**About this exercise**:
Please output every entry below precisely as written.

Segment Start: Material supplied

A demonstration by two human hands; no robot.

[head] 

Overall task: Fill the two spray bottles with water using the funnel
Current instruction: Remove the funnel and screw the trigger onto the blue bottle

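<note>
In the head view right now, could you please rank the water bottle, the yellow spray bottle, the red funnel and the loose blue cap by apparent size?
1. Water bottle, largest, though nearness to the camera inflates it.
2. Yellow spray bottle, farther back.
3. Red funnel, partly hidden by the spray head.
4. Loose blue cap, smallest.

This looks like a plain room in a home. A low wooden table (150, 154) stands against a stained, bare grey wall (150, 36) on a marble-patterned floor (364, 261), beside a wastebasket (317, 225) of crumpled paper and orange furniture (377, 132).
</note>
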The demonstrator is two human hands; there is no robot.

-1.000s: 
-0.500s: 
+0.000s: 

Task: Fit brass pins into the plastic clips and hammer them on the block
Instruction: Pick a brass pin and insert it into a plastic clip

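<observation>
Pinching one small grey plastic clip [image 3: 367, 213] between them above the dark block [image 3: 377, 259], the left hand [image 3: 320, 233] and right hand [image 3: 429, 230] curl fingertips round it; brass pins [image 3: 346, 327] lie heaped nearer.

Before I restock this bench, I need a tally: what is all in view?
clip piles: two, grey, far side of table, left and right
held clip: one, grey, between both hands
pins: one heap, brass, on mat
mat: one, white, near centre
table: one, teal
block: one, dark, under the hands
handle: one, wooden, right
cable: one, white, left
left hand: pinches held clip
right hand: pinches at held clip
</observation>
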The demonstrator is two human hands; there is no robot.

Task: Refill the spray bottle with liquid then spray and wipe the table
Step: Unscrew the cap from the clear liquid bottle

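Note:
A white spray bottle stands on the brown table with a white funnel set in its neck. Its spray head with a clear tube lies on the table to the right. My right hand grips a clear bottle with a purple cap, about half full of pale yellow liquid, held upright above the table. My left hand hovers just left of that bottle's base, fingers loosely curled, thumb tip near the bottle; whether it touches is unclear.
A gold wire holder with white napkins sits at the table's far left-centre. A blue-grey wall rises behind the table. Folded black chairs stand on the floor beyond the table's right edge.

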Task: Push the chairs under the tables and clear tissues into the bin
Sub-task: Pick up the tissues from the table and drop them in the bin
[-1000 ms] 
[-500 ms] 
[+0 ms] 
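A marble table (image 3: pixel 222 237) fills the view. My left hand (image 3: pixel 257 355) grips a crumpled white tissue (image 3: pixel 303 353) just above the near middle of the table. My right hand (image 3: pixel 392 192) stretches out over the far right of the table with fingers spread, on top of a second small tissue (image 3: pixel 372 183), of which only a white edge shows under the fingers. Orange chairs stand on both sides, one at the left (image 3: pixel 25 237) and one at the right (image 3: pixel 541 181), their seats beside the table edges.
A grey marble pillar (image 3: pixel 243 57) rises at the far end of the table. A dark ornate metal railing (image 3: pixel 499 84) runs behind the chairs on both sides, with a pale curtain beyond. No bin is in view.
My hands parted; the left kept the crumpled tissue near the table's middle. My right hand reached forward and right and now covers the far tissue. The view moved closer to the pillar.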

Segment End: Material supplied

**Written answer**:
A demonstration by two human hands; no robot.

[head] 

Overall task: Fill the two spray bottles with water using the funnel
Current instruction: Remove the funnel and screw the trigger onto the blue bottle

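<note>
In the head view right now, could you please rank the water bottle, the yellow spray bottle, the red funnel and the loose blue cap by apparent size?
1. Water bottle, largest, though nearness to the camera inflates it.
2. Yellow spray bottle, farther back.
3. Red funnel, partly hidden by the spray head.
4. Loose blue cap, smallest.

This looks like a plain room in a home. A low wooden table (150, 154) stands against a stained, bare grey wall (150, 36) on a marble-patterned floor (364, 261), beside a wastebasket (317, 225) of crumpled paper and orange furniture (377, 132).
</note>
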The demonstrator is two human hands; there is no robot.

-1.000s: 
-0.500s: 
+0.000s: 

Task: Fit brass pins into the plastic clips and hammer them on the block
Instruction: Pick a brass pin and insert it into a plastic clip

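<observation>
Pinching one small grey plastic clip [image 3: 367, 213] between them above the dark block [image 3: 377, 259], the left hand [image 3: 320, 233] and right hand [image 3: 429, 230] curl fingertips round it; brass pins [image 3: 346, 327] lie heaped nearer.

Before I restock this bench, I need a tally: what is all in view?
clip piles: two, grey, far side of table, left and right
held clip: one, grey, between both hands
pins: one heap, brass, on mat
mat: one, white, near centre
table: one, teal
block: one, dark, under the hands
handle: one, wooden, right
cable: one, white, left
left hand: pinches held clip
right hand: pinches at held clip
</observation>
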The demonstrator is two human hands; there is no robot.

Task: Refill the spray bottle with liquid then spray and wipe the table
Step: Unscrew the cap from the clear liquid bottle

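Note:
A white spray bottle stands on the brown table with a white funnel set in its neck. Its spray head with a clear tube lies on the table to the right. My right hand grips a clear bottle with a purple cap, about half full of pale yellow liquid, held upright above the table. My left hand hovers just left of that bottle's base, fingers loosely curled, thumb tip near the bottle; whether it touches is unclear.
A gold wire holder with white napkins sits at the table's far left-centre. A blue-grey wall rises behind the table. Folded black chairs stand on the floor beyond the table's right edge.
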
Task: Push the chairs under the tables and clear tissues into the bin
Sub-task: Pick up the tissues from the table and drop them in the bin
[-1000 ms] 
[-500 ms] 
[+0 ms] 
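A marble table (image 3: pixel 222 237) fills the view. My left hand (image 3: pixel 257 355) grips a crumpled white tissue (image 3: pixel 303 353) just above the near middle of the table. My right hand (image 3: pixel 392 192) stretches out over the far right of the table with fingers spread, on top of a second small tissue (image 3: pixel 372 183), of which only a white edge shows under the fingers. Orange chairs stand on both sides, one at the left (image 3: pixel 25 237) and one at the right (image 3: pixel 541 181), their seats beside the table edges.
A grey marble pillar (image 3: pixel 243 57) rises at the far end of the table. A dark ornate metal railing (image 3: pixel 499 84) runs behind the chairs on both sides, with a pale curtain beyond. No bin is in view.
My hands parted; the left kept the crumpled tissue near the table's middle. My right hand reached forward and right and now covers the far tissue. The view moved closer to the pillar.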

The exercise asks for nothing further.